*** TASK MATERIAL Section Begins ***

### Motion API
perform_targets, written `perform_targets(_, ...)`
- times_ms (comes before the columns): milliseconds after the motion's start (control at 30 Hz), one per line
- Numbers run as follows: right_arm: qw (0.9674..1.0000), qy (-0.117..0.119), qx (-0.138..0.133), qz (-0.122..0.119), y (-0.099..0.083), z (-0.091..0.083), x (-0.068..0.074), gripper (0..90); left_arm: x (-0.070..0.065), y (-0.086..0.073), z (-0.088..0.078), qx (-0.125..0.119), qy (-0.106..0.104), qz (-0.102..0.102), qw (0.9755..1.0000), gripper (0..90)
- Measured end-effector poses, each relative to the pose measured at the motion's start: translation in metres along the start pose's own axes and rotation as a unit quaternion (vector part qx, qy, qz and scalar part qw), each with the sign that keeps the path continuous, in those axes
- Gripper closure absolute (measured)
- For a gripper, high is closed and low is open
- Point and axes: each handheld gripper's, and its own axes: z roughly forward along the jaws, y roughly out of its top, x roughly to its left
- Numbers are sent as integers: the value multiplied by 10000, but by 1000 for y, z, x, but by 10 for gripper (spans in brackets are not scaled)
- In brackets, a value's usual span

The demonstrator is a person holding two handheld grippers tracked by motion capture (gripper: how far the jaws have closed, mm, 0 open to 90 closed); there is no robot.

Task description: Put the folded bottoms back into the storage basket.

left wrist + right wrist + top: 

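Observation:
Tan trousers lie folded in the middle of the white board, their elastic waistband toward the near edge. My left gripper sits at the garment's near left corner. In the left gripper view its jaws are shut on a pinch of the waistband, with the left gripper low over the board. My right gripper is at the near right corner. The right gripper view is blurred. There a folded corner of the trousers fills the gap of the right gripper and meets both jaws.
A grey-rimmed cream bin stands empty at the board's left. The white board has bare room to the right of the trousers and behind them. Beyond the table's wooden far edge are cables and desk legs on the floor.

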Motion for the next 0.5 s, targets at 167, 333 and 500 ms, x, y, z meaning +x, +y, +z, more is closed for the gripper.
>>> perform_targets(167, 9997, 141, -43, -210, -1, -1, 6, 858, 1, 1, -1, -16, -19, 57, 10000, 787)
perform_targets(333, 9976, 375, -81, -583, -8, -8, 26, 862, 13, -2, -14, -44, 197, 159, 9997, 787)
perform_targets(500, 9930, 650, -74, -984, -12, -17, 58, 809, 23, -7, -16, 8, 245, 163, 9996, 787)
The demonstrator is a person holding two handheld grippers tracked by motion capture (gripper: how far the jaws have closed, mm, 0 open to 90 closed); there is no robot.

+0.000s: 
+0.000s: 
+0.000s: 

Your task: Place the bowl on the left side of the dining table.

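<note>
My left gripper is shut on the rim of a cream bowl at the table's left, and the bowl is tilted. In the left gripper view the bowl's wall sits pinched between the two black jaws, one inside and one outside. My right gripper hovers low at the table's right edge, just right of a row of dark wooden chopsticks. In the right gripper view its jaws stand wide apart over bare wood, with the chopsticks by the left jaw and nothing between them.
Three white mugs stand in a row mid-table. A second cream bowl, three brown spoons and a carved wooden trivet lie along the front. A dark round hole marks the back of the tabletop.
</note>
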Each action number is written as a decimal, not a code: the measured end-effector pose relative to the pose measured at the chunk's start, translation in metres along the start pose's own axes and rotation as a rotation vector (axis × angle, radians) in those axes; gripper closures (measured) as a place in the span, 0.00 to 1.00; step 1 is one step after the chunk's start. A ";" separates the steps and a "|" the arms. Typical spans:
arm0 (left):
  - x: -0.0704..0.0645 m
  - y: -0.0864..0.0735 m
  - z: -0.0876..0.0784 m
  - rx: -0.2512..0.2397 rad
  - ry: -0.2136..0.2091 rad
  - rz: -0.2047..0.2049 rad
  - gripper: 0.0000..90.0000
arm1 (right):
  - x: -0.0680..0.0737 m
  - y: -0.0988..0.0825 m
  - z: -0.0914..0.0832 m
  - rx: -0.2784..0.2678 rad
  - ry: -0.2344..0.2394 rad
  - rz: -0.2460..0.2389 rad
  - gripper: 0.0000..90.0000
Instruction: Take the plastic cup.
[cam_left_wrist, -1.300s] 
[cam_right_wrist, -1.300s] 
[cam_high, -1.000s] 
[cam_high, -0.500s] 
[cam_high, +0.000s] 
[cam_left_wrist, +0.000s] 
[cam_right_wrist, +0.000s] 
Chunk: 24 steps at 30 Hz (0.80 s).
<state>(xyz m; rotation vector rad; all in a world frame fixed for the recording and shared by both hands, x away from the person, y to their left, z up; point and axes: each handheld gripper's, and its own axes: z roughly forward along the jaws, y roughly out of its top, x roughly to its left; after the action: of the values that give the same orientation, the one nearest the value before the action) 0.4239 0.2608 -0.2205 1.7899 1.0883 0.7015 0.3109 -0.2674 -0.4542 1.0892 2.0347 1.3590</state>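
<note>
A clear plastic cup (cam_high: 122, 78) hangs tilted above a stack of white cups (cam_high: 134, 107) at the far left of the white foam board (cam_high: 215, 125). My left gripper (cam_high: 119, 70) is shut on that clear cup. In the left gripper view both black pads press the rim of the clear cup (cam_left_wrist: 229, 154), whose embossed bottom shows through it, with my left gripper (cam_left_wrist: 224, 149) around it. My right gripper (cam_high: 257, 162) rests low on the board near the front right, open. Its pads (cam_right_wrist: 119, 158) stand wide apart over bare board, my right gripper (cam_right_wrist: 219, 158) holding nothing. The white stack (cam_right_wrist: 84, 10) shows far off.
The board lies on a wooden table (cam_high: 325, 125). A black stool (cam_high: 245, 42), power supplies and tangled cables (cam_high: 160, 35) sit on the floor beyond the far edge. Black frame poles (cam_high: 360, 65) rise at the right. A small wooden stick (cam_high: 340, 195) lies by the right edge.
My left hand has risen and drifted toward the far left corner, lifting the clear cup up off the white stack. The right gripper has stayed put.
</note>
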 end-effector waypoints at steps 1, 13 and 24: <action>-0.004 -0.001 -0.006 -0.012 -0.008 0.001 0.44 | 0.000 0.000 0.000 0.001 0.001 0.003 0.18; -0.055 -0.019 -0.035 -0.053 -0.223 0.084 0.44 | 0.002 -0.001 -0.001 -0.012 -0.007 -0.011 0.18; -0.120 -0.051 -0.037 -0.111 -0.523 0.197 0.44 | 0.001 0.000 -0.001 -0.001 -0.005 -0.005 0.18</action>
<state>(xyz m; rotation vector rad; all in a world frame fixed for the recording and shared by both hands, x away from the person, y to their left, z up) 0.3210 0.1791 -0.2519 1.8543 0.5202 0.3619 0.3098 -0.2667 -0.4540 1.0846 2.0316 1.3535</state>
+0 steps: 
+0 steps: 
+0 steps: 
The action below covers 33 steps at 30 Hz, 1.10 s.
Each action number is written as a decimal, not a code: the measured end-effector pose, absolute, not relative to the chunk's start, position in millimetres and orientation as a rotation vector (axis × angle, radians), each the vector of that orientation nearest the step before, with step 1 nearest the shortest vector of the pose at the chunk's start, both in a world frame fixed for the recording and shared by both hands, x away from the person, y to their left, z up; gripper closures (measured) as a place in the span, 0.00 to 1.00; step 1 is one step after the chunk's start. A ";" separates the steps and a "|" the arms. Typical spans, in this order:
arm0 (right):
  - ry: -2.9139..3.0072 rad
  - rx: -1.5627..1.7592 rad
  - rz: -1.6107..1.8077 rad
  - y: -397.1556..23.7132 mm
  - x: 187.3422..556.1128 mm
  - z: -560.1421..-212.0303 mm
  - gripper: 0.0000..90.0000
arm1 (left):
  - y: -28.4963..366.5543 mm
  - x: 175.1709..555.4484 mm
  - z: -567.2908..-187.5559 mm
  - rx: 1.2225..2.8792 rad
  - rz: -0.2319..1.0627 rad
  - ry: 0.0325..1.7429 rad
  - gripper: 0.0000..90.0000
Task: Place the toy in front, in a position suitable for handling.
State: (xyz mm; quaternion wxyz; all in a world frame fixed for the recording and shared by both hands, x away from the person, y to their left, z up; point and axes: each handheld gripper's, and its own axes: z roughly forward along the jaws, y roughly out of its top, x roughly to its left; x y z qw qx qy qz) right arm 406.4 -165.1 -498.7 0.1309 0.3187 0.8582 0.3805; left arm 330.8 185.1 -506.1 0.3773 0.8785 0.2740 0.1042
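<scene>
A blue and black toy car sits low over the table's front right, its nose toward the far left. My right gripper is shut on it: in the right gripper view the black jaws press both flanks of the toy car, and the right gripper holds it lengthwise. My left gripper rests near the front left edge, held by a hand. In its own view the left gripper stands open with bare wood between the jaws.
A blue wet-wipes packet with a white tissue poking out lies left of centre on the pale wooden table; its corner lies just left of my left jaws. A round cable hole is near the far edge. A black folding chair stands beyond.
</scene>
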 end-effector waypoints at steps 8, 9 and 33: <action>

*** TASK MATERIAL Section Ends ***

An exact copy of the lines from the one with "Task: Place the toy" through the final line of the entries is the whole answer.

-- WRITTEN ANSWER --
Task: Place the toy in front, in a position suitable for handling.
State: (xyz mm; quaternion wxyz; all in a world frame fixed for the recording and shared by both hands, x away from the person, y to their left, z up; point and axes: each handheld gripper's, and its own axes: z roughly forward along the jaws, y roughly out of its top, x roughly to its left; x y z qw qx qy qz) right arm 406.4 -165.1 -498.7 0.1309 0.3187 0.8582 0.3805; left arm 330.8 185.1 -506.1 0.3773 0.8785 0.2740 0.1042
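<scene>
A blue and black toy car sits low over the table's front right, its nose toward the far left. My right gripper is shut on it: in the right gripper view the black jaws press both flanks of the toy car, and the right gripper holds it lengthwise. My left gripper rests near the front left edge, held by a hand. In its own view the left gripper stands open with bare wood between the jaws.
A blue wet-wipes packet with a white tissue poking out lies left of centre on the pale wooden table; its corner lies just left of my left jaws. A round cable hole is near the far edge. A black folding chair stands beyond.
</scene>
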 end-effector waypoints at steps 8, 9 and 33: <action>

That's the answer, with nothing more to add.